La famille Sborchik – Roman (36) et Natalya (32) avec leurs enfants Yulia (9), Vanya (6), Andrei (4) et Ira (1) – de Shevechenko, dans le Donbass, ont élu domicile dans l’un des Les chambres. Natalja et Ira y séjournent depuis mars : Ira a dû être soignée pour des brûlures après avoir reçu de l’eau chaude sur elle. Mais tous les hôpitaux de la région ont été fermés à cause de la guerre. Alors les deux sont partis pour Dnipro. Début avril, le mari de Natalya et les trois autres enfants les ont rejoints. Le front s’est approché de Shevechenko. Des coups de feu ont été tirés à 20 kilomètres, raconte Roman. Il ne voulait pas passer toute la journée dans un abri anti-aérien avec ses trois enfants.

Ils doivent partager la chambre entre eux. Sur une table se trouve un cahier ouvert avec les devoirs de Joelia, à côté de morceaux de pain, de tasses usagées, d’une bouilloire, de papier toilette et d’une boîte d’ananas.

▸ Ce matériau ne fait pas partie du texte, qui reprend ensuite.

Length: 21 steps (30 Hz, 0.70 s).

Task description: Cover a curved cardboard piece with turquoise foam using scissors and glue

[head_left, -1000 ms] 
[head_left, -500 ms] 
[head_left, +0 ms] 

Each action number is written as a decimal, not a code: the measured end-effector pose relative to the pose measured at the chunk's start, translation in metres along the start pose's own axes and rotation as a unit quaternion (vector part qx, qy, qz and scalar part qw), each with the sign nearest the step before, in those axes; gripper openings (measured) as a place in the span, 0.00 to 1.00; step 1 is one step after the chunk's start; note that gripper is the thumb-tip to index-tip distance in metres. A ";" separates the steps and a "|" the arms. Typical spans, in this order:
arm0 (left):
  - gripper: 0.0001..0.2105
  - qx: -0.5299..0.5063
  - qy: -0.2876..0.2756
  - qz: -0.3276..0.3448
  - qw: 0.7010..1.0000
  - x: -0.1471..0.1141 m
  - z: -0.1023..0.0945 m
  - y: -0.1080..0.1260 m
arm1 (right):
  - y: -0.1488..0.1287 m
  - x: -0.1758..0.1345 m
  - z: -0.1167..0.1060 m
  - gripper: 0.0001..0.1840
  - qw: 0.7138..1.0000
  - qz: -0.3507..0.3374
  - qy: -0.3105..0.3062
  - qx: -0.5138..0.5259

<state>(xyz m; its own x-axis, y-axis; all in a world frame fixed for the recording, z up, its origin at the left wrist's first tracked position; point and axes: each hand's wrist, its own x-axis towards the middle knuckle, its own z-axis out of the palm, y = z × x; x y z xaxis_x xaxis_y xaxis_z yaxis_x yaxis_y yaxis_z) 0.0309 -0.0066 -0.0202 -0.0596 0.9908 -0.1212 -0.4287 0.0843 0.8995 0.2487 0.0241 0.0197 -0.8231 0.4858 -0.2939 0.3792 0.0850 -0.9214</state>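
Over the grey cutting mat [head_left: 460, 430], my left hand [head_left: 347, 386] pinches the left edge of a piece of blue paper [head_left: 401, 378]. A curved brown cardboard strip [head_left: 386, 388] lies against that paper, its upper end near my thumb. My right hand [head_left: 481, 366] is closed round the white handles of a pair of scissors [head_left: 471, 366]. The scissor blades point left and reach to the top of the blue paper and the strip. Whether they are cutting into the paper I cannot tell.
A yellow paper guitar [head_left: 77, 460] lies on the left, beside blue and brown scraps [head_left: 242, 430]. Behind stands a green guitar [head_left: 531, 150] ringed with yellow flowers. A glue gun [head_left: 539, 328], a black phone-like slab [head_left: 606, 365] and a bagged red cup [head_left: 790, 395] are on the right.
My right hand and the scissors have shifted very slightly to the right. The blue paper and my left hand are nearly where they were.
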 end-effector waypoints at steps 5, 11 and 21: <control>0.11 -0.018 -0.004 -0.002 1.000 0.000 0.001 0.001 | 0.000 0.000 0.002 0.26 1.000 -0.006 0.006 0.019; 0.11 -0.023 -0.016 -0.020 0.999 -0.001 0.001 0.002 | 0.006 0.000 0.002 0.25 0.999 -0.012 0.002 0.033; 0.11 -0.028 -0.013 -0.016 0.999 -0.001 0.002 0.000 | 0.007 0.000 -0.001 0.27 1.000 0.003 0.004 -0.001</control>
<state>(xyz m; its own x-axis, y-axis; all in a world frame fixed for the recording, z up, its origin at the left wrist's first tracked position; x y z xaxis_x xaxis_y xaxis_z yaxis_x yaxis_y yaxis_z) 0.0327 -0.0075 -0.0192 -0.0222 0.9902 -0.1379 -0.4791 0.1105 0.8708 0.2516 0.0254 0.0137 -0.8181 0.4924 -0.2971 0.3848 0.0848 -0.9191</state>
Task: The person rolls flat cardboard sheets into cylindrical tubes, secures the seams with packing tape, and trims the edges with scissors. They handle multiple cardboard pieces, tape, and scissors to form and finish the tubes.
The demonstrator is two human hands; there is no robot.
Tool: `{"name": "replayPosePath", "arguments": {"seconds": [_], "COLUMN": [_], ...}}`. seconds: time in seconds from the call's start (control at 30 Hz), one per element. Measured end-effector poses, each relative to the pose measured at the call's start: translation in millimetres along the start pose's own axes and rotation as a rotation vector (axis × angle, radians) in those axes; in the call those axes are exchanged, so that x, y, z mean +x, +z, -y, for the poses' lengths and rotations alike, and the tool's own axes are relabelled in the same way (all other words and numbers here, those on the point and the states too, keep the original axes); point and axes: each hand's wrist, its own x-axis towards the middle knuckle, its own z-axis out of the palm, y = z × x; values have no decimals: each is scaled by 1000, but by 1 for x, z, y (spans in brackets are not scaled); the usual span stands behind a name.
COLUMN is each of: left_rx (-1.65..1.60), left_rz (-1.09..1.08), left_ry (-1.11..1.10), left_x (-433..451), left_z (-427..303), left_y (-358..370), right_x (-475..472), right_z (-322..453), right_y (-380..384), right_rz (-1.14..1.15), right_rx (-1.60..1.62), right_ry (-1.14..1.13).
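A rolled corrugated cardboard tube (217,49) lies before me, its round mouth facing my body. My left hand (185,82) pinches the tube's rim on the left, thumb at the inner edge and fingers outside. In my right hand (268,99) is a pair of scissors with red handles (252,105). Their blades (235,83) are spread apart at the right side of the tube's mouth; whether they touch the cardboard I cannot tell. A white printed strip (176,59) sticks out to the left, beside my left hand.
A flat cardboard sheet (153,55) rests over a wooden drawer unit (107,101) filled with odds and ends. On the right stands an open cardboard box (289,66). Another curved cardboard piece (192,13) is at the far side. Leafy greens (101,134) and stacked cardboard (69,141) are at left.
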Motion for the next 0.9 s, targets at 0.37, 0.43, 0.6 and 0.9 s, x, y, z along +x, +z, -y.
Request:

Ira, un an, vole la vedette en souriant constamment. Roman rit de bon cœur avec sa fille. La famille est déterminée à rester à Dnipro. « Nous ne voulons pas fuir constamment », dit-il. « C’est difficile avec quatre enfants. Et à Dnipro, on n’entend pas d’explosions. Ici, vous ne remarquerez pas que les véhicules militaires secouent le sol. Vous êtes en sécurité à Dnipro.

« Nous aidons là où nous le pouvons », déclare le bénévole Cherkez. « C’est notre vie maintenant. Nous ne pouvons pas faire autrement.